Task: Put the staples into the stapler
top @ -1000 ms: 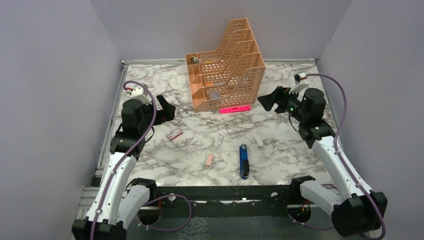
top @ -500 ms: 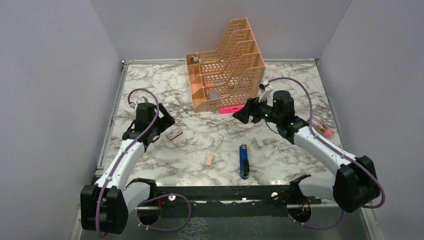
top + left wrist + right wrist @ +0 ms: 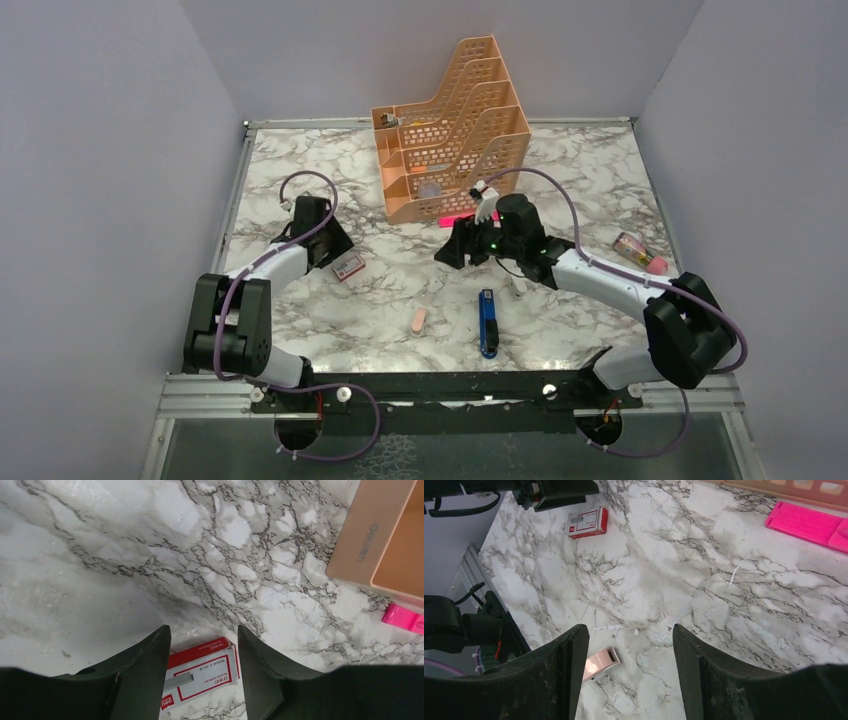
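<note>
The staples [image 3: 347, 266] sit in their white, red-labelled box on the left half of the desk [image 3: 590, 170], well apart from the stapler [image 3: 487, 322]. The stapler lies right of centre toward the near edge, its long axis running near to far.

The left end effector [image 3: 327, 242] is just on the far-left side of the box. In the left wrist view its fingers are spread, and the box [image 3: 200, 672] shows in the gap between them, its long side lying roughly across that gap. Whether either finger touches it, I cannot tell. The left arm is clearly the nearer one to the staples, so a closing pinch would probably land on the box's short ends.

The right end effector [image 3: 450, 250] hovers over mid-desk, spread and holding nothing. The stapler lies nearward and slightly right of it, making this the nearer arm for that piece. A peach-pink piece [image 3: 419, 320] lies left of the stapler, and a pink bar [image 3: 468, 219] rests at the foot of the orange file rack [image 3: 450, 130] beyond.
</note>
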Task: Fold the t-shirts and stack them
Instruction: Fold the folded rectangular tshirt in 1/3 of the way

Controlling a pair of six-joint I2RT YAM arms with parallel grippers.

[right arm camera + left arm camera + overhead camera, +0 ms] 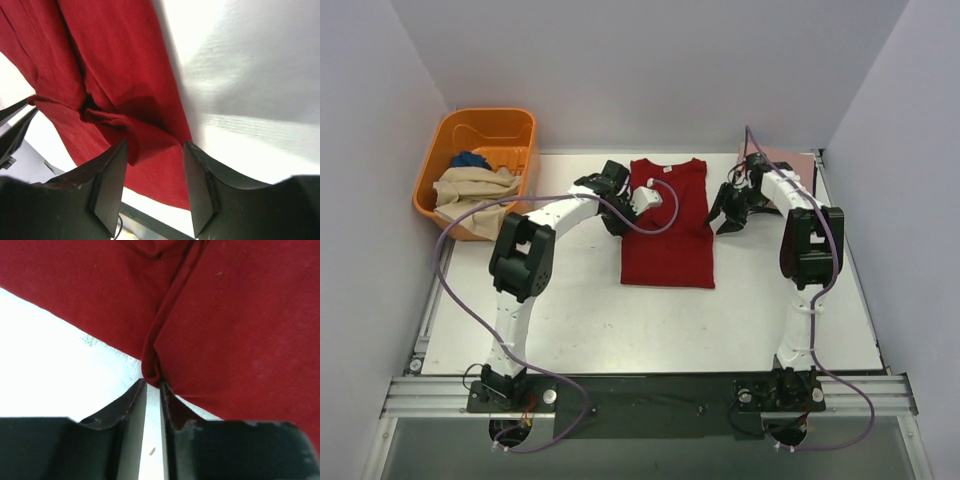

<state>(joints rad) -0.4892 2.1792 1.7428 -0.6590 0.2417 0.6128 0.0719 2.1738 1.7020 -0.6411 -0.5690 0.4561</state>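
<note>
The dark red t-shirt lies flat mid-table, its sleeves folded in to a long rectangle. My left gripper is at its left edge; in the left wrist view the left gripper is nearly shut, its tips pinching a small bunched fold of the red cloth. My right gripper is at the shirt's right edge; in the right wrist view the right gripper is open and empty, just above the rumpled red hem.
An orange basket at the back left holds a beige shirt and a blue one. A dusty pink shirt lies at the back right behind the right arm. Walls close in on three sides.
</note>
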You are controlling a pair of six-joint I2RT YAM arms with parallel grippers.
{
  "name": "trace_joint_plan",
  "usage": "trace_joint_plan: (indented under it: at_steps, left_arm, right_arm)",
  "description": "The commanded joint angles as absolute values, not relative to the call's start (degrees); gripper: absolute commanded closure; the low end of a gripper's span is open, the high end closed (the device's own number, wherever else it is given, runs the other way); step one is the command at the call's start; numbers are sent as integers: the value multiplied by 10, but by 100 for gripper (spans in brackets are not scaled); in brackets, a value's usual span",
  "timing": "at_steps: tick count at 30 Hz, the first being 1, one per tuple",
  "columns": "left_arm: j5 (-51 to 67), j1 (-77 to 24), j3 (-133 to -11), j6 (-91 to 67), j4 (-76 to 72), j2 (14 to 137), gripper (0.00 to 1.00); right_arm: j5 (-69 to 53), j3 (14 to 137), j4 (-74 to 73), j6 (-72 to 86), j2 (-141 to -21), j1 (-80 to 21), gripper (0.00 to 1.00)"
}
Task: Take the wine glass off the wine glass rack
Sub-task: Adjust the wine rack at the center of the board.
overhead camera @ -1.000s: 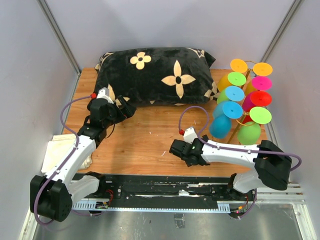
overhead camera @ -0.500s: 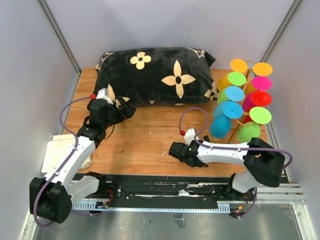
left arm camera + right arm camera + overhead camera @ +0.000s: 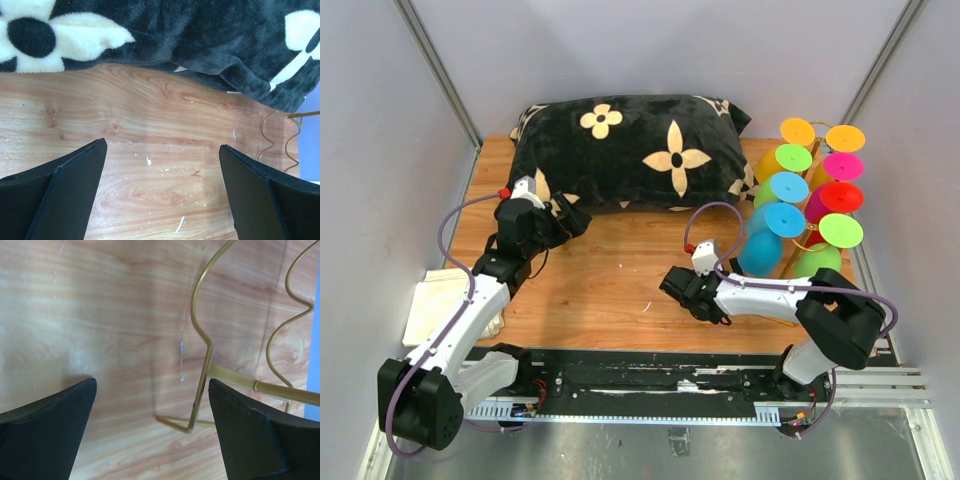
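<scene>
Right end effector (image 3: pixel 152 385): jaws spread wide, empty, touching nothing, low over the bare wood table (image 3: pixel 610 285). The gold wire base of the wine glass rack (image 3: pixel 199 395) lies just ahead of its fingers. Left end effector (image 3: pixel 162 150): jaws equally wide, empty, over the table beside the near edge of a black flowered pillow (image 3: pixel 630 150). The rack stands at the table's far right, coloured wine glasses (image 3: pixel 761 252) all hanging on it, with a blue one nearest the right arm.

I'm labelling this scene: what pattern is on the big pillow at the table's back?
The pillow is black with cream flower motifs, clearest in the top external view.
</scene>
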State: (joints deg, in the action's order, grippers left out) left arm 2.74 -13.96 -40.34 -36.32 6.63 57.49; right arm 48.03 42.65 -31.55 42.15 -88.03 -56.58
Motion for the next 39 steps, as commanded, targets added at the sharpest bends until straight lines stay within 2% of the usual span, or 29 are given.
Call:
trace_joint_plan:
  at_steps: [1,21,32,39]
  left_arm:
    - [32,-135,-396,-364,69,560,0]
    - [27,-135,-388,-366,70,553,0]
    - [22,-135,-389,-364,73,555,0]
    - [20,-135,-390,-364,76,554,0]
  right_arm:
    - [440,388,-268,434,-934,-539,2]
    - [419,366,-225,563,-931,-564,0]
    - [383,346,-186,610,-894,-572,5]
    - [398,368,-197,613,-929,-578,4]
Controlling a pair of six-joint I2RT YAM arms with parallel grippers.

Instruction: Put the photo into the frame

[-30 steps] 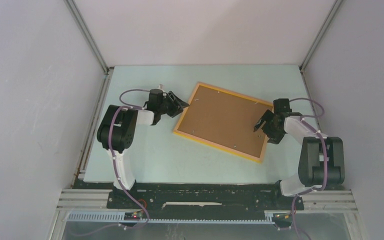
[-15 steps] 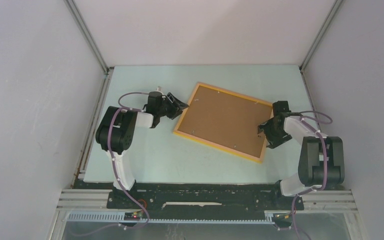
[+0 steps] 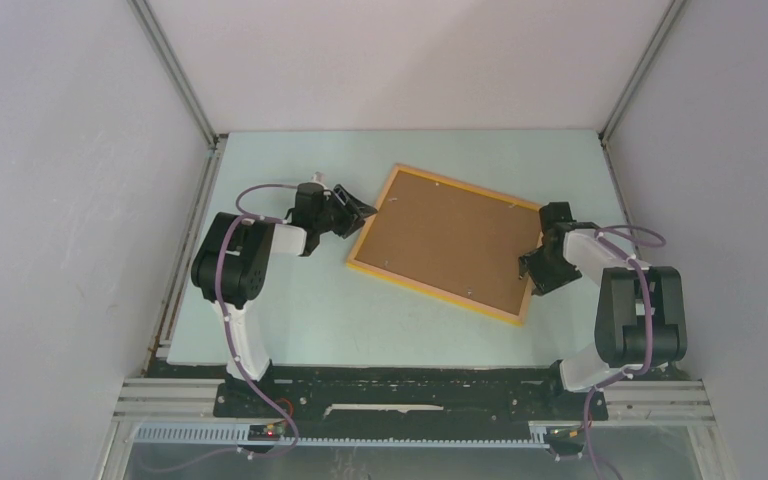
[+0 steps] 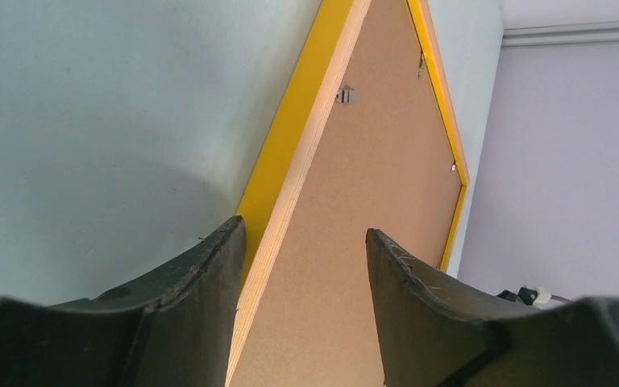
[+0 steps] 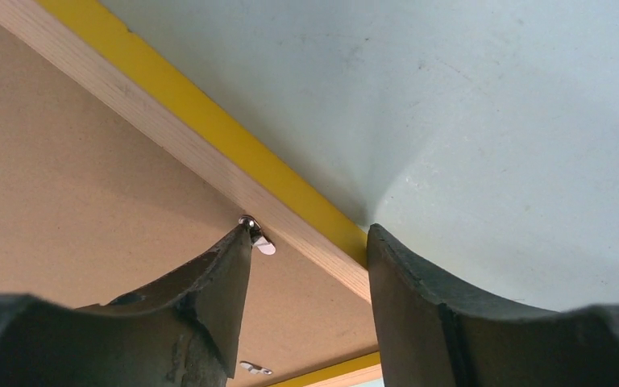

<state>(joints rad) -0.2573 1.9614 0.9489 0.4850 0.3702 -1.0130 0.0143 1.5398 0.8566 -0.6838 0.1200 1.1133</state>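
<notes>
The frame point(image 3: 435, 293) lies face down on the table, thin yellow-orange wood, with the brown backing board point(image 3: 450, 240) filling it. The photo is hidden. My left gripper point(image 3: 365, 212) is open and straddles the frame's left edge; in the left wrist view point(image 4: 305, 242) one finger is outside the yellow rail point(image 4: 290, 137) and the other over the board point(image 4: 371, 201). My right gripper point(image 3: 532, 268) is open and straddles the right edge point(image 5: 310, 238); one fingertip point(image 5: 238, 250) is at a small metal tab point(image 5: 264, 246), the other outside the rail point(image 5: 209, 121).
The pale green table point(image 3: 290, 310) is boxed in by grey walls at the left, back and right. Small metal tabs point(image 4: 345, 95) dot the board's rim. The right arm's base point(image 3: 640, 320) stands near the frame's near right corner.
My right gripper has moved toward the frame's right rail and come down over it. My left gripper has shifted only slightly at the left edge. The frame has not moved.
</notes>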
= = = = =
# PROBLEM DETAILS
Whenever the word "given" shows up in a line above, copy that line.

# COMPLETED EXERCISE
  "description": "The commanded joint angles as absolute values, not relative to the call's start (degrees); gripper: absolute commanded closure; the low end of a gripper's span is open, the high end closed (the device's own number, wherever else it is given, runs the other way); step one is the command at the call's start; numbers are sent as integers: the value multiplied by 10, but by 100 for gripper (spans in brackets are not scaled); in brackets, a value's usual span",
Motion for the next 39 steps, as commanded, targets added at the sharpest bends until straight lines stay within 2% of the usual span, or 29 are given.

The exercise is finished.